Finanças

Gleisi afirma que Lewandowski comunicou Lula sobre consultorias privadas antes de assumir ministério

Ministra diz que ex-titular da Justiça informou presidente sobre atividades privadas ao ser convidado e nega qualquer irregularidade

Agência O Globo - 28/01/2026
Gleisi afirma que Lewandowski comunicou Lula sobre consultorias privadas antes de assumir ministério
Gleisi Hoffmann - Foto: Reprodução / Instagram

A ministra das Relações Institucionais, Gleisi Hoffmann, declarou nesta quarta-feira que o ex-ministro da Justiça e Segurança Pública, Ricardo Lewandowski, comunicou ao presidente Luiz Inácio Lula da Silva, ao ser convidado para chefiar a pasta em 2024, que mantinha consultorias privadas e que se afastaria dessas funções ao assumir o cargo. Lewandowski integrava o conselho consultivo do Banco Master antes de ser ministro, e seu escritório de advocacia também possuía contrato com a instituição.

Gleisi ressaltou não ver qualquer impedimento na atuação de Lewandowski junto ao Banco Master e destacou que foi durante sua gestão que a Polícia Federal (PF) prendeu o banqueiro Daniel Vorcaro e iniciou as investigações sobre o caso.

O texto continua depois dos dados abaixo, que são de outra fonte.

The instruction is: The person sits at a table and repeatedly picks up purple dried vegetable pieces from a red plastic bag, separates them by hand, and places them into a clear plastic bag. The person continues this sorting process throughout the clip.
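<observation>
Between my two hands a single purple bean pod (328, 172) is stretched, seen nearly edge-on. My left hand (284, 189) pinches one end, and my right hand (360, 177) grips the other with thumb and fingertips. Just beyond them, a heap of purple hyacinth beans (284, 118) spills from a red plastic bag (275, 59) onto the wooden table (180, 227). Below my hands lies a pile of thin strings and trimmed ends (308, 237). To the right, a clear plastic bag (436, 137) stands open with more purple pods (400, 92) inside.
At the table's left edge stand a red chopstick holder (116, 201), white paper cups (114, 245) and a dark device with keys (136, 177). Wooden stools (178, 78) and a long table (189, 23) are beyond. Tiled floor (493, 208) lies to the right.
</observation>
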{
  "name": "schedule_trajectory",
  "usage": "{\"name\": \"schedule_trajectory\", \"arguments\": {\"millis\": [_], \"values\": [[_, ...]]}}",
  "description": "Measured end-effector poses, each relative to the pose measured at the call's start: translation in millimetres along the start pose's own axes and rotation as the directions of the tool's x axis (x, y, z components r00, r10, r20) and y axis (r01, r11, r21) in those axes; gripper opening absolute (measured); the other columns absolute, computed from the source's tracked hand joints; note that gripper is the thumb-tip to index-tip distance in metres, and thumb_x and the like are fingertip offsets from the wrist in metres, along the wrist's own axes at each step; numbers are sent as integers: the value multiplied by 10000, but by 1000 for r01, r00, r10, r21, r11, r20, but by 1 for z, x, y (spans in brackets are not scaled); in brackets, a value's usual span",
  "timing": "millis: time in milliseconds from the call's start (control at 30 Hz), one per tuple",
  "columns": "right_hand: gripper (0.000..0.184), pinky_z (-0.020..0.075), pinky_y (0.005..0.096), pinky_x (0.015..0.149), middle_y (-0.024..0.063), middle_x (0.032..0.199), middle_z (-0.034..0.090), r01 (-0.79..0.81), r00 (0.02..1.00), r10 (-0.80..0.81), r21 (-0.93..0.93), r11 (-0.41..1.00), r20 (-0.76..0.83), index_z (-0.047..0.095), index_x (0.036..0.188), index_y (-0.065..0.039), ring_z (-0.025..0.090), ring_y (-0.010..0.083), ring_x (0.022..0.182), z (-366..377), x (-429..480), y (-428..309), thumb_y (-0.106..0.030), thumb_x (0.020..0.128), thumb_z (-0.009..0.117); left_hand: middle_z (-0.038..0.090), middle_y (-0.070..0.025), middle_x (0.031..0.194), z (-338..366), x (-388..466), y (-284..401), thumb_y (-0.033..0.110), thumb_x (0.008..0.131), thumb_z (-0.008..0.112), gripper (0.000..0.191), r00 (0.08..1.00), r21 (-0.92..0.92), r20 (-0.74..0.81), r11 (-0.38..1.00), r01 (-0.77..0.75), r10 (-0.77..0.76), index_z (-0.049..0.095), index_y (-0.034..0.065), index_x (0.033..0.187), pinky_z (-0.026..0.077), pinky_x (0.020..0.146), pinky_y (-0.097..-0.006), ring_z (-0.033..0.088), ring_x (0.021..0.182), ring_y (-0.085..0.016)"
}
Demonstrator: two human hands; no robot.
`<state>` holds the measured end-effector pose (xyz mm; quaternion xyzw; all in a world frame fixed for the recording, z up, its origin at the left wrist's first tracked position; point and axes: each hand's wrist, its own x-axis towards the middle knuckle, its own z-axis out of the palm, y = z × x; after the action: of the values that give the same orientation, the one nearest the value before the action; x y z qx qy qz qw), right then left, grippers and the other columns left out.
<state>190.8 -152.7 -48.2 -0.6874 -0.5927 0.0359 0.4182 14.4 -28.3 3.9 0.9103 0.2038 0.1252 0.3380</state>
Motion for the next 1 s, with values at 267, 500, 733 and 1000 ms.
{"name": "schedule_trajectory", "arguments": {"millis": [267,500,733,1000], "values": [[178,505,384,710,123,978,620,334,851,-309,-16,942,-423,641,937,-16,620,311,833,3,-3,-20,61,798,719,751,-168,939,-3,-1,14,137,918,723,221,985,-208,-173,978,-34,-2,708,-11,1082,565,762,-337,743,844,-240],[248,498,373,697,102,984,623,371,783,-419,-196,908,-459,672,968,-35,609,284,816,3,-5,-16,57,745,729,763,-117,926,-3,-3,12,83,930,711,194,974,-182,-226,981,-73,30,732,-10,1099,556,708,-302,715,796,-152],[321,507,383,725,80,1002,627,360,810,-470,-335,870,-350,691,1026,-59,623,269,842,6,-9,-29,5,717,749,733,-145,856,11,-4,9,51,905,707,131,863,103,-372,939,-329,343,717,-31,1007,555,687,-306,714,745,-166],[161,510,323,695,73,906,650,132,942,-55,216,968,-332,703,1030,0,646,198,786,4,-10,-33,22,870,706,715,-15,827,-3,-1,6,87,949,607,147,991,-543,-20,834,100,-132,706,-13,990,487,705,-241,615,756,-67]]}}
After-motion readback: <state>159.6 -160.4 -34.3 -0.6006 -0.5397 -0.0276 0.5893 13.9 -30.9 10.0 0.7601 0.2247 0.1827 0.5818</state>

— Ele (Lewandowski) avisou (Lula) que exercia atividades privadas, econômicas, e que precisaria se afastar. Não sei se ele mencionou especificamente o Master, mas disse: 'Olha, tenho que me afastar de atividades'. Ele deve ter comentado, mas isso não era impeditivo. Por que seria impeditivo? — afirmou a ministra a jornalistas.

Segundo Gleisi, há um movimento da oposição para tentar vincular o escândalo do Master ao governo Lula, mas, segundo ela, políticos oposicionistas também precisarão dar explicações sobre o caso.

— Fico me perguntando por que as pessoas ficam divulgando que o ministro teve contrato com o Master. Qual é o crime de você ter um contrato como esse? O que isso influencia nas apurações que o governo está fazendo? O presidente do Master (Vorcaro) foi preso na gestão do Lewandowski, que era o ministro da Justiça e estava no comando da Polícia Federal. O governo atua com total autonomia e quer que todas as responsabilidades sejam apuradas. A maioria dos envolvidos nesse processo do Master, inclusive de contratos do Master com órgãos de previdência, envolve a oposição — declarou Gleisi.

A ministra citou os governos do Distrito Federal, responsável pelo BRB — banco estatal que tentou adquirir parte do Master antes da liquidação —, e do Rio de Janeiro, em referência a fundos de pensão que investiram no banco de Vorcaro.

— A oposição também precisa explicar por que o cunhado do dono do banco (o pastor Fabiano Zettel) foi o maior doador individual das campanhas de Bolsonaro e Tarcísio (em 2022). Há muito mais explicações para a oposição dar do que para o governo. Quem mantinha relação com o Banco Master eram eles. Isso está claro. Em relação ao ministro Lewandowski, estamos muito tranquilos, assim como ele. Não há nada de irregular, imoral ou ilegal. E volto a dizer: a Polícia Federal está agindo com rigor nesse caso — concluiu Gleisi.

O pastor evangélico e investidor Fabiano Zettel, cunhado do banqueiro Daniel Vorcaro, foi alvo de uma operação da PF deflagrada em 14 de janeiro. Ele chegou a ser detido no Aeroporto de Guarulhos, em São Paulo, quando se preparava para embarcar para Dubai, nos Emirados Árabes Unidos, mas foi liberado em seguida. Seu celular foi apreendido pelos agentes.

Zettel é advogado e presidente da Moriah Asset, fundo de private equity voltado a investimentos no setor de bem-estar. Ele foi o principal doador das campanhas eleitorais de Tarcísio de Freitas ao governo de São Paulo e de Jair Bolsonaro à presidência em 2022, tendo doado R$ 2 milhões e R$ 3 milhões, respectivamente, para os candidatos.